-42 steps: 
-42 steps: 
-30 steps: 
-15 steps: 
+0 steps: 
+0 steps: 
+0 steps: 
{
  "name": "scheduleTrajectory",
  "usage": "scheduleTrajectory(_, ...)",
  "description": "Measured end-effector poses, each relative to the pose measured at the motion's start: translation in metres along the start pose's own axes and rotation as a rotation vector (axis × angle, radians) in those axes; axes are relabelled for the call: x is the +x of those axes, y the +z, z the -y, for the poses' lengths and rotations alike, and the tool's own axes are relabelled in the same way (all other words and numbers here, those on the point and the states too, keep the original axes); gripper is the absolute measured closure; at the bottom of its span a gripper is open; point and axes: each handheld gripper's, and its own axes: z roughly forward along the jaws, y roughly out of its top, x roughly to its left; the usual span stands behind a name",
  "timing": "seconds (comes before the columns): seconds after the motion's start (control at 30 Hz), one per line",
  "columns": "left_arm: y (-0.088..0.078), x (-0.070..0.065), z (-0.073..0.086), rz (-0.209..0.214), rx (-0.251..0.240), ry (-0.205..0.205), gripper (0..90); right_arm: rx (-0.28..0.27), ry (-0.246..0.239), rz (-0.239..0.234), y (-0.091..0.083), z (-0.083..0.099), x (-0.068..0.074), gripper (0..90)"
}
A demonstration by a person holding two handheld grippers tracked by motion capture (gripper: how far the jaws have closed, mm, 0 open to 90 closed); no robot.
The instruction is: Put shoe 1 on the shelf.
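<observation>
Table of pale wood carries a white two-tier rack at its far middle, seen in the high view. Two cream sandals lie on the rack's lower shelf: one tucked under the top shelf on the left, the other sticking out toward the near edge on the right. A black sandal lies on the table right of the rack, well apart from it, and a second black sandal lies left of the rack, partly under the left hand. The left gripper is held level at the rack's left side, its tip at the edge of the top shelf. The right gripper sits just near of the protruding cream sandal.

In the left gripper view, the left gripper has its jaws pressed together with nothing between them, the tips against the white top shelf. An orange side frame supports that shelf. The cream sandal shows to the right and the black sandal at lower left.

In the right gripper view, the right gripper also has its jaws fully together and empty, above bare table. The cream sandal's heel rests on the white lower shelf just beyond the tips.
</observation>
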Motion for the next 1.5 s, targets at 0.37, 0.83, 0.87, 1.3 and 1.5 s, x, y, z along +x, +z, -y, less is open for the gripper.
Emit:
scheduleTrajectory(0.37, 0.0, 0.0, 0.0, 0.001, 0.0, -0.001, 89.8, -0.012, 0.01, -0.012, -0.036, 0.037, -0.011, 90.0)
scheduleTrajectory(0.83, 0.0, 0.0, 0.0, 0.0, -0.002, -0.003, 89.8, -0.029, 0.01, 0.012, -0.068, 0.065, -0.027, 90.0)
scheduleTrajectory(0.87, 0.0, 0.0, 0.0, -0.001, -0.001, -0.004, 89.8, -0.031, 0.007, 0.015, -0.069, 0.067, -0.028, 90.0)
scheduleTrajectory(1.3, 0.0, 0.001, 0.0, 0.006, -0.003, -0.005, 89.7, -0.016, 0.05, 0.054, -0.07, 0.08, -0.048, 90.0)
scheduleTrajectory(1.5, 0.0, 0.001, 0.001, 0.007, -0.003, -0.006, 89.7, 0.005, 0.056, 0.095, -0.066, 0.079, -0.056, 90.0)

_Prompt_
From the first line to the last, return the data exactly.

_Answer section_
-42 steps: 
-42 steps: 
-30 steps: 
-15 steps: 
+0 steps: 
+0 steps: 
+0 steps: 
{
  "name": "scheduleTrajectory",
  "usage": "scheduleTrajectory(_, ...)",
  "description": "Measured end-effector poses, each relative to the pose measured at the motion's start: translation in metres along the start pose's own axes and rotation as a rotation vector (axis × angle, radians) in those axes; axes are relabelled for the call: x is the +x of those axes, y the +z, z the -y, for the poses' lengths and rotations alike, and the tool's own axes are relabelled in the same way (all other words and numbers here, those on the point and the states too, keep the original axes); gripper is the absolute measured closure; at the bottom of its span a gripper is open; point and axes: each handheld gripper's, and its own axes: z roughly forward along the jaws, y roughly out of its top, x roughly to its left; the usual span stands behind a name",
  "timing": "seconds (comes before the columns): seconds after the motion's start (control at 30 Hz), one per line",
  "columns": "left_arm: y (-0.088..0.078), x (-0.070..0.065), z (-0.073..0.086), rz (-0.209..0.214), rx (-0.251..0.240), ry (-0.205..0.205), gripper (0..90); right_arm: rx (-0.28..0.27), ry (-0.246..0.239), rz (-0.239..0.234), y (-0.091..0.083), z (-0.083..0.099), x (-0.068..0.074), gripper (0..90)"
}
A demonstration by a person holding two handheld grippers tracked by motion capture (gripper: how far the jaws have closed, mm, 0 open to 90 closed); no robot.
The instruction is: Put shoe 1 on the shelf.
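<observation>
Table of pale wood carries a white two-tier rack at its far middle, seen in the high view. Two cream sandals lie on the rack's lower shelf: one tucked under the top shelf on the left, the other sticking out toward the near edge on the right. A black sandal lies on the table right of the rack, well apart from it, and a second black sandal lies left of the rack, partly under the left hand. The left gripper is held level at the rack's left side, its tip at the edge of the top shelf. The right gripper sits just near of the protruding cream sandal.

In the left gripper view, the left gripper has its jaws pressed together with nothing between them, the tips against the white top shelf. An orange side frame supports that shelf. The cream sandal shows to the right and the black sandal at lower left.

In the right gripper view, the right gripper also has its jaws fully together and empty, above bare table. The cream sandal's heel rests on the white lower shelf just beyond the tips.
</observation>
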Motion for the next 1.5 s, targets at 0.37, 0.83, 0.87, 1.3 and 1.5 s, x, y, z along +x, +z, -y, less is open for the gripper.
Emit:
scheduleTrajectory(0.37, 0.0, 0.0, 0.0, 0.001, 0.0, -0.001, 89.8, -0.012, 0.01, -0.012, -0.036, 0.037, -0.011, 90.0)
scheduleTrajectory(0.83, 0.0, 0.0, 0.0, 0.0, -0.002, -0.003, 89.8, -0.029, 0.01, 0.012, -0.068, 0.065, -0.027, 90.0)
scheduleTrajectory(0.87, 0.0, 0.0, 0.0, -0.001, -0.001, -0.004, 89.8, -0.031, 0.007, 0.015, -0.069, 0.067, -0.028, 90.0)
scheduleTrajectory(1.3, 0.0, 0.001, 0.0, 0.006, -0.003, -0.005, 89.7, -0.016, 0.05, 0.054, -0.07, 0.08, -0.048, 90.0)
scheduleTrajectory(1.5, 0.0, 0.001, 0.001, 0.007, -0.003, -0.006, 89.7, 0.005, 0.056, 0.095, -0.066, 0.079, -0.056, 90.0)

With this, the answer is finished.